How Should We Read the Bible?

Mike Breen explains how to read the Bible, keeping two important questions in mind.

Questions for Discussion and Personal Reflection

  1. If you've read the Bible in the past, how helpful has your "reading method" been?
  2. Do you believe that the Bible has something to say to you today? Why or why not?

I think the Bible authenticates our faith and, um, and helps us to kind of establish our faith and understand it. I think the Bible is written with two themes in mind. Those two themes are like, um, the interwoven strands of a, of a piece of fabric. Um, the, the warp and the, the, the woof of a piece of fabric. And, uh, one of those strands is relationship and the other strand is responsibility. And so when you open the Bible and you read whatever it is. If it's a story or maybe a song, maybe one of those strange prophecies that you can find in the Old Testament, you read it with those two questions in mind. What is, what is the Bible saying to me about my relationship with God and on the basis of my relationship with him, my relationship with other people, and then what is the Bible saying that— out of the relationship with God— what, what should I be taking responsibility for?
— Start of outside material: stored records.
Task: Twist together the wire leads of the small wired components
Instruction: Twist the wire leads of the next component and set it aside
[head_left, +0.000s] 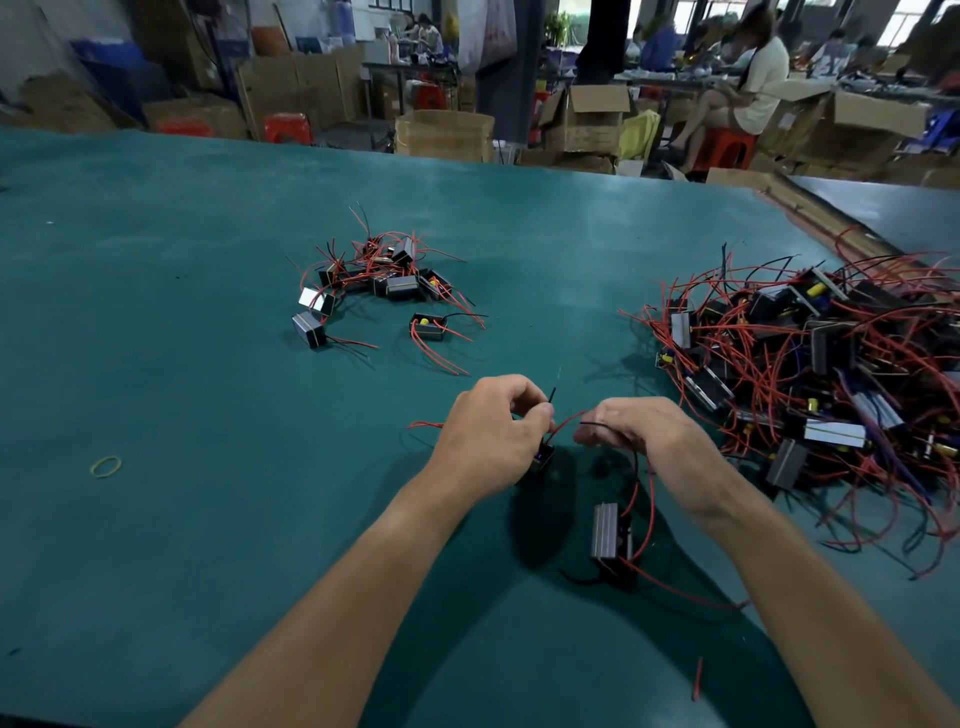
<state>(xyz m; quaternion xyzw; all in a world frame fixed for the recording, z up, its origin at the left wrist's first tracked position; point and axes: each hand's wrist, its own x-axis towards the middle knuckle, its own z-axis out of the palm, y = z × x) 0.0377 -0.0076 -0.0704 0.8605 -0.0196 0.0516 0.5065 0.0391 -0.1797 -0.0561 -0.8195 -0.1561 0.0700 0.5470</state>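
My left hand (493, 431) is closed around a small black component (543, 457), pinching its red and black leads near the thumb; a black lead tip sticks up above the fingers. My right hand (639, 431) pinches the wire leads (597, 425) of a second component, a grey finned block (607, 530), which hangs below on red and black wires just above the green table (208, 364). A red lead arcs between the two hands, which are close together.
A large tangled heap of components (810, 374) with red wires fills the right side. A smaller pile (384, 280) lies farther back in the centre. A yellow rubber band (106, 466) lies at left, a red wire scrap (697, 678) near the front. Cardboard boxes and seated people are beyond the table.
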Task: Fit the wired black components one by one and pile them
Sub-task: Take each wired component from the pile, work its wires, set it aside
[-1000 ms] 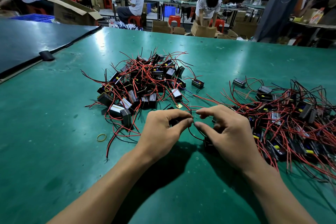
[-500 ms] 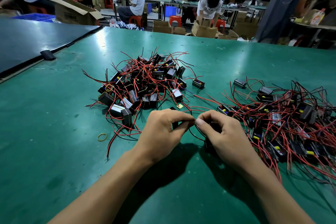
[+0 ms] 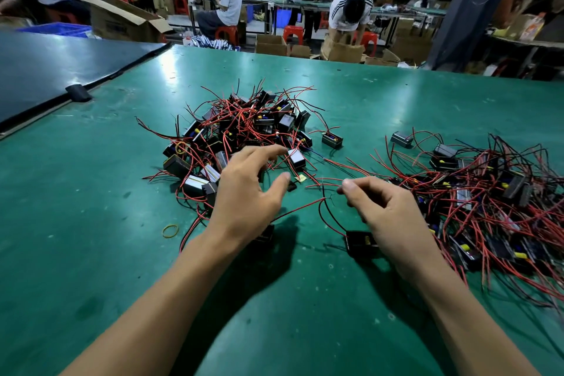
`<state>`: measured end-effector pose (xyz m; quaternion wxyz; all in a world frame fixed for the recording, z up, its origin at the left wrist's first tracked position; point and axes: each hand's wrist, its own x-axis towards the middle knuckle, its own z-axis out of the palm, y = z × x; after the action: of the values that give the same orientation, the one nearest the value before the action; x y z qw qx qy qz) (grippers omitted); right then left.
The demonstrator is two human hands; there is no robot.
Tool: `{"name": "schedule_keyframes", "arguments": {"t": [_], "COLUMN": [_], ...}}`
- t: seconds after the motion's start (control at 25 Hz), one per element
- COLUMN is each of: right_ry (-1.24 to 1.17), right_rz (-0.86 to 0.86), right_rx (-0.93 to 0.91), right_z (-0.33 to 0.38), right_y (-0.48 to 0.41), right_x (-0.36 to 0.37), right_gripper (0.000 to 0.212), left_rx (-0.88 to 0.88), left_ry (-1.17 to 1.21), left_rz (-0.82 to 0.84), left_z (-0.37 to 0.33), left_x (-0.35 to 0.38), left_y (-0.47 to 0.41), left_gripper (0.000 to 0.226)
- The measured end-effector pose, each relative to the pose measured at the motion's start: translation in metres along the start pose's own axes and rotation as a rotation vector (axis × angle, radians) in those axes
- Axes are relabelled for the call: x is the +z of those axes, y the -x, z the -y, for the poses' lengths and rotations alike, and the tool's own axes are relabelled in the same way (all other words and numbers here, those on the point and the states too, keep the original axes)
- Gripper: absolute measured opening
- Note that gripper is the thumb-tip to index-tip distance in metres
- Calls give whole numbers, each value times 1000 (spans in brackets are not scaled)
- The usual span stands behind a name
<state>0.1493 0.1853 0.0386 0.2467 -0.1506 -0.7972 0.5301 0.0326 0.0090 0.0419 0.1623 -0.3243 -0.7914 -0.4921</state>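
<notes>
Green workbench mat (image 3: 91,223) is being worked at: a thin red wire (image 3: 320,185) is being pinched by the right hand (image 3: 384,217), the left hand (image 3: 244,192) being held spread.

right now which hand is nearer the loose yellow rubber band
Left. Left hand is just right of the rubber band; right hand, pinching a wire, is farther right.

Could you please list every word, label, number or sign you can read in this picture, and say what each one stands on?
No text here can be read.
Open cardboard box at back left: dark print on its side, too blurred to read.
Black components in the piles: pale top faces, any print too small to tell.
Orange packet at far right: print blurred.
</notes>
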Motion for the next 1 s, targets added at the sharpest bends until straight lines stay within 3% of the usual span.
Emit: {"name": "schedule_keyframes", "arguments": {"t": [0.08,0.16,0.44,0.68,1.0], "right_ry": [50,64,72,55,90], "right_rz": [28,102,289,242,250], "right_rx": [-12,-23,-30,-47,-29], "right_z": [0,0,-4,-6,-10], "right_y": [1,2,3,3,2], "right_x": [6,8,4,5,6], "right_gripper": [8,15,17,11,8], "left_rx": [-50,-61,-172,-253,-256], "left_ry": [-12,44,293,411,381], "left_rz": [215,298,306,288,297], "left_z": [4,3,-8,-10,-11], "left_x": [-1,2,10,9,12], "left_y": [-2,-2,10,11,12], "left_gripper": [41,31,12,5,5]}}
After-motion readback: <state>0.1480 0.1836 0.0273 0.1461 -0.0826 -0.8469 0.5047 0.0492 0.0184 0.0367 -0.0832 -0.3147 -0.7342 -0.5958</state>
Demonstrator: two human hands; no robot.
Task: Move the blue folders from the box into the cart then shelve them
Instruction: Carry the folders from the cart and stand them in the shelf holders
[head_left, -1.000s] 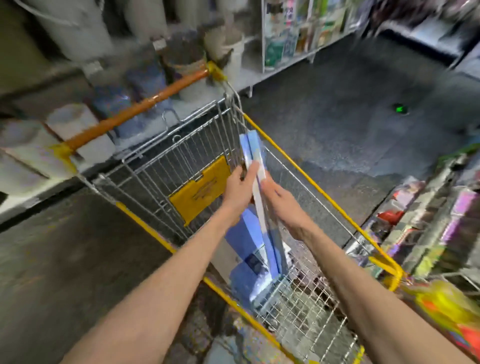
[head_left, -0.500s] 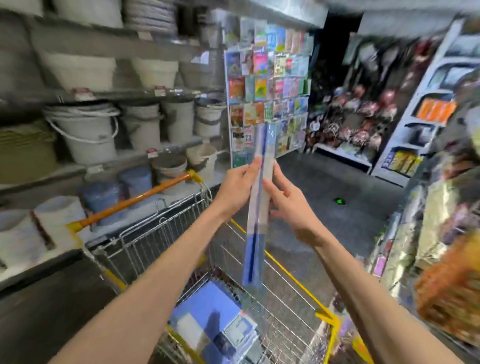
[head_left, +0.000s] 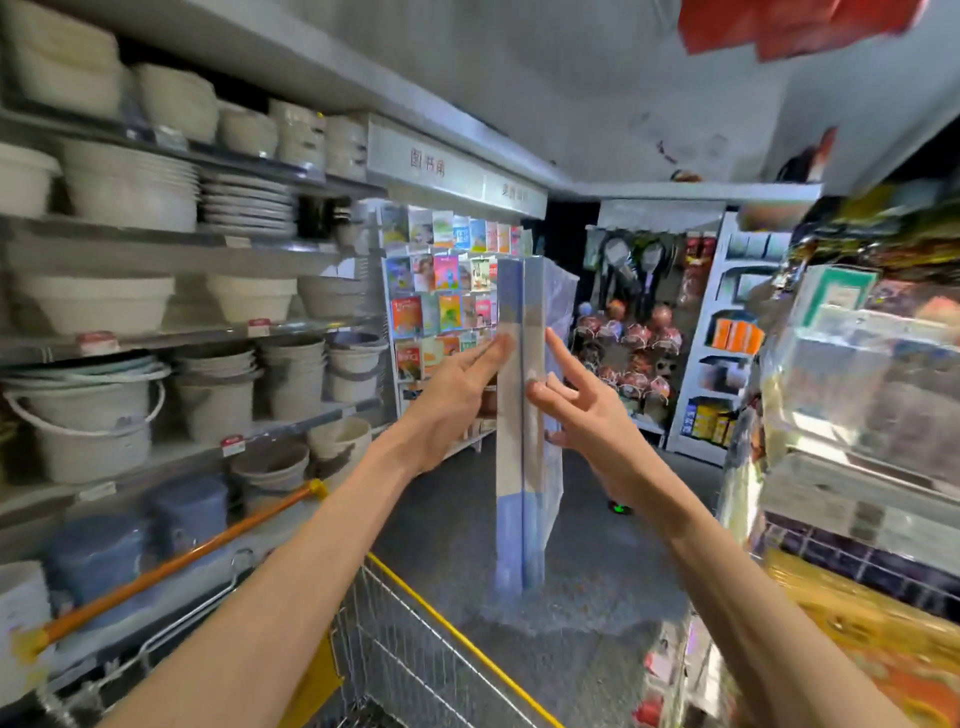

Relationship and responsibility are the kind of double helix of the Bible's D. It's the kind of, um, longitude and latitude. It's how you orientate yourself in the Bible. You, you ask yourself what's the relationship that, that God's talking about here and, and what's the responsibility? And if you do that honestly, anybody can understand every page of the Bible. You don't have to be a scholar. You just have to read it from that perspective.